作中でH・M卿がミニ密室講義みたいなことをしゃべっていますが、
これは翌年に書かれる「三つの棺」の先ぶれみたいなものですね。
H・M卿の講義はすべて「殺人者が密室を構成する」という視点で話しており、
あきらかに「殺人者と密室構成者は別」という筋を読ませないようにするミスディレクション。

有名な密室トリックは乱歩が「カーの発明したトリックの最もすぐれたものの一つ云々」と激賞したそうですが、
じつはカーはこのトリックを「バッフルブック」という探偵クイズ本の中から拝借しています。
※「奇蹟を解く男」134ページ
「The baffle book」(Garden City, N.Y. Published for the Crime Club by Doubleday Doran & Co., 1928)

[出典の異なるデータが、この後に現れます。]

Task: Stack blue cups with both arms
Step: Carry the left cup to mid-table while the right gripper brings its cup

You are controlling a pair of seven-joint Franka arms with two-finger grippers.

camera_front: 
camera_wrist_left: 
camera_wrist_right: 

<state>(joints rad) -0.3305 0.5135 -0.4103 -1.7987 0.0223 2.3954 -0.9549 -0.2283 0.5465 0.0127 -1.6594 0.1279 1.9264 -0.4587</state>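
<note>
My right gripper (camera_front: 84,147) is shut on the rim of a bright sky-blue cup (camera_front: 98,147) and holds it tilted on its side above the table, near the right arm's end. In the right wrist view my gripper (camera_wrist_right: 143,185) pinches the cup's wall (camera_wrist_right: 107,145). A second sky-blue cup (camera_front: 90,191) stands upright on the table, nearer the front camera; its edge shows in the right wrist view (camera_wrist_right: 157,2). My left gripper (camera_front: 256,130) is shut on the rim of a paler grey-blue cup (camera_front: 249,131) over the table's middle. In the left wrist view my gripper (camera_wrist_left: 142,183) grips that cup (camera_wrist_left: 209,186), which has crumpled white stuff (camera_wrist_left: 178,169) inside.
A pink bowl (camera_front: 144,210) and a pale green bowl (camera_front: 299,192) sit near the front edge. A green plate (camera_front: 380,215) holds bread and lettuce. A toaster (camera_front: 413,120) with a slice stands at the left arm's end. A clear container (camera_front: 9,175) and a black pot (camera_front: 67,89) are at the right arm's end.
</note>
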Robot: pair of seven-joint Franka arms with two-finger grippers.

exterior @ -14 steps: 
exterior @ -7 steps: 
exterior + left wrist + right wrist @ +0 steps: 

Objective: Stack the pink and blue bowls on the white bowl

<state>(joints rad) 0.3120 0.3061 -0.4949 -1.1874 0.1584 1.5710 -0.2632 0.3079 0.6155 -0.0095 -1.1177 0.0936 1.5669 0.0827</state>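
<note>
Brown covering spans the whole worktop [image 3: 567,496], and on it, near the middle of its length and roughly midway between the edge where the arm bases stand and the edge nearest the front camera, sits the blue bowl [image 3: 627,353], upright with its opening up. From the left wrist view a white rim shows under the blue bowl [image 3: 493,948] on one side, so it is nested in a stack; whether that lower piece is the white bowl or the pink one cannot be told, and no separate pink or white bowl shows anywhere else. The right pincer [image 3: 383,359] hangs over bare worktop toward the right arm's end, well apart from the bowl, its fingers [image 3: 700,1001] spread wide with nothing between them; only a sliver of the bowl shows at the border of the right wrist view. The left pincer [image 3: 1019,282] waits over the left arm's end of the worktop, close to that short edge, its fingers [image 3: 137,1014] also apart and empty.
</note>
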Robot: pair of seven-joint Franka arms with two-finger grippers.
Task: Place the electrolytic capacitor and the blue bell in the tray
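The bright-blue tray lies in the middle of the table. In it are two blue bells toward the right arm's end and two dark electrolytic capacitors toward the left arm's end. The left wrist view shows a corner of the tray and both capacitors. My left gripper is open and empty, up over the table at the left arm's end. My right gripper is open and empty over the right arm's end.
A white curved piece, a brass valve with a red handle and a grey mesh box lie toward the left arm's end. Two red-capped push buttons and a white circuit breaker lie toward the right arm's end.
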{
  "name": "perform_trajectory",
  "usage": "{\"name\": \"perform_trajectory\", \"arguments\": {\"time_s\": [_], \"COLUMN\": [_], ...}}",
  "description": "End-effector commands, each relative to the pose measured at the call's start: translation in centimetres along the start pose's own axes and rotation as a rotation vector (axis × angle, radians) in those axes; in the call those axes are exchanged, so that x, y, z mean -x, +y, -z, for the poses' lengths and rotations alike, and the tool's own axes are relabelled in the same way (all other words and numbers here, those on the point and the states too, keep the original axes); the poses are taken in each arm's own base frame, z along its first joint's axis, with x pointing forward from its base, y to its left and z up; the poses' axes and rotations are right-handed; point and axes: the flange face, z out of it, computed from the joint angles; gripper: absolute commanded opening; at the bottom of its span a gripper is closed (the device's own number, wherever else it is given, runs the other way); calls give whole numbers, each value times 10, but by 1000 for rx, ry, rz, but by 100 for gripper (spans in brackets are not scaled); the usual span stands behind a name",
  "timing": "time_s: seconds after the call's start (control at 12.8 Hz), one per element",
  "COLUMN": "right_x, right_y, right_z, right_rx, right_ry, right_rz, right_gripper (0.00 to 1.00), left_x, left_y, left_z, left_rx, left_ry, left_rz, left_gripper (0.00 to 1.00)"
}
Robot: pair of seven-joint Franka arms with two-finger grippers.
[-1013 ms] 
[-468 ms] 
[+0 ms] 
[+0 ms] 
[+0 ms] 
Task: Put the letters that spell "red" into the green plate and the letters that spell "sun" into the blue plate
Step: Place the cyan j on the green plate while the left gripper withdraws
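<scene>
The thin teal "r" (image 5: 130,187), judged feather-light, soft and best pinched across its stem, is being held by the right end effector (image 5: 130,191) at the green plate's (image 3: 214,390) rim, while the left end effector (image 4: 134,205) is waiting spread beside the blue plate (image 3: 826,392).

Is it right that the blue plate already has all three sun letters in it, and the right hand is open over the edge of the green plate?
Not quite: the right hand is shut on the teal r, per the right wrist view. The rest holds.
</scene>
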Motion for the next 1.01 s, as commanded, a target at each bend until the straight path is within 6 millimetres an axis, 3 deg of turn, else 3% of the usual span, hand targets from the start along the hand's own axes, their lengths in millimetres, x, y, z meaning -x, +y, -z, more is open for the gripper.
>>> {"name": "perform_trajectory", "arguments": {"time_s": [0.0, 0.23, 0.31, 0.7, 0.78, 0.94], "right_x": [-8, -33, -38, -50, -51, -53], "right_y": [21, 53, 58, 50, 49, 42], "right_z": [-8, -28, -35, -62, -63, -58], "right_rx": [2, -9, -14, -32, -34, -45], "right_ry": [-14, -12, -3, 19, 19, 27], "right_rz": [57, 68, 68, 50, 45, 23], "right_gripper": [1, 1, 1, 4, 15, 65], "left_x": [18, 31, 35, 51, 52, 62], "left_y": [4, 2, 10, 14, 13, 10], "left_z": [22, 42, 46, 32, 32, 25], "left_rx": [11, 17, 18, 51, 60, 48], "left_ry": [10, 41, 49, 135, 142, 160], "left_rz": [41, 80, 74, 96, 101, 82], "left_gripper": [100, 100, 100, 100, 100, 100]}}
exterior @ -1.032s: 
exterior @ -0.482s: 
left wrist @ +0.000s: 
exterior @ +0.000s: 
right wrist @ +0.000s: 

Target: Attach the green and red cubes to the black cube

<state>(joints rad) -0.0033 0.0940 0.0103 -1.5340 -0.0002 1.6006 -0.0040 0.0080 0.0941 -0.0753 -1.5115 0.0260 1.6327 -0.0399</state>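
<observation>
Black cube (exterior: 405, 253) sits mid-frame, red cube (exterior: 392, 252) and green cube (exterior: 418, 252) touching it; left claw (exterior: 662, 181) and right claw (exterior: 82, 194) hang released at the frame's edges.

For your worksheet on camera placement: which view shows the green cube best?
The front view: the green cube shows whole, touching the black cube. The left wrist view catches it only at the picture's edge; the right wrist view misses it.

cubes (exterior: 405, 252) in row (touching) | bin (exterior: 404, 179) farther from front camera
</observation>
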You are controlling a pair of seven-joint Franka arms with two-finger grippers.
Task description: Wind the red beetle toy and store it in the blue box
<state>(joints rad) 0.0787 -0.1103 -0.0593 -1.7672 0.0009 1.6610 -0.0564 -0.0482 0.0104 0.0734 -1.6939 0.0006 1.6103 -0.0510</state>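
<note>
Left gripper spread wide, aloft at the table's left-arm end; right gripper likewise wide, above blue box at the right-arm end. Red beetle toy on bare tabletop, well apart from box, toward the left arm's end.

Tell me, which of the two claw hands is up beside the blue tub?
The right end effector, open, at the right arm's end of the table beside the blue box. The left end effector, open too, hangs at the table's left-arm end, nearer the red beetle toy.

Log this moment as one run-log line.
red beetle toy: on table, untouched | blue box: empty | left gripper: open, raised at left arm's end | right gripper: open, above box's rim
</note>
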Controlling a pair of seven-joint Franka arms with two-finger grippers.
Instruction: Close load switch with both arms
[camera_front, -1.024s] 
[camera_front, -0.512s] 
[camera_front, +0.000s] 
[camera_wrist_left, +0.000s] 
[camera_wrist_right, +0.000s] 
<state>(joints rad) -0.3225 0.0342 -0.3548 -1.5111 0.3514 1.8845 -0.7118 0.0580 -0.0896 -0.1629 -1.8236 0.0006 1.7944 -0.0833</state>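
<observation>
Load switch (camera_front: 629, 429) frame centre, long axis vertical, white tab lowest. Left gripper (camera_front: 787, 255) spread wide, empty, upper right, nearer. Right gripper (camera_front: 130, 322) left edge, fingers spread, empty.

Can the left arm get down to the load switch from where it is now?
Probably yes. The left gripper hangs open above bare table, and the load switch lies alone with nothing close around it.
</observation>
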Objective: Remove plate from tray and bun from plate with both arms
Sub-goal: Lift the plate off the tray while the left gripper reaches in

「The Sandy Peninsula footprint mystery」
トリックメーカーではなく、既成のトリックを複雑なプロットにアダプトさせることに長けていた、
ということの方が正確かと思います。
もういいかげん、江戸川乱歩の書いていることを鵜呑みにしないで、
せっかくの資料があるんだからもっと利用してもいいんじゃないか。
前にも書きましたが、林不忘が藤吉捕物覚書「三つの足跡」で、
この足跡トリックをそのまま使っているところを見ると(「白い僧院の殺人」より9年も前に)、
この「バッフルブック」はけっこう売れた本だったのではないでしょうか。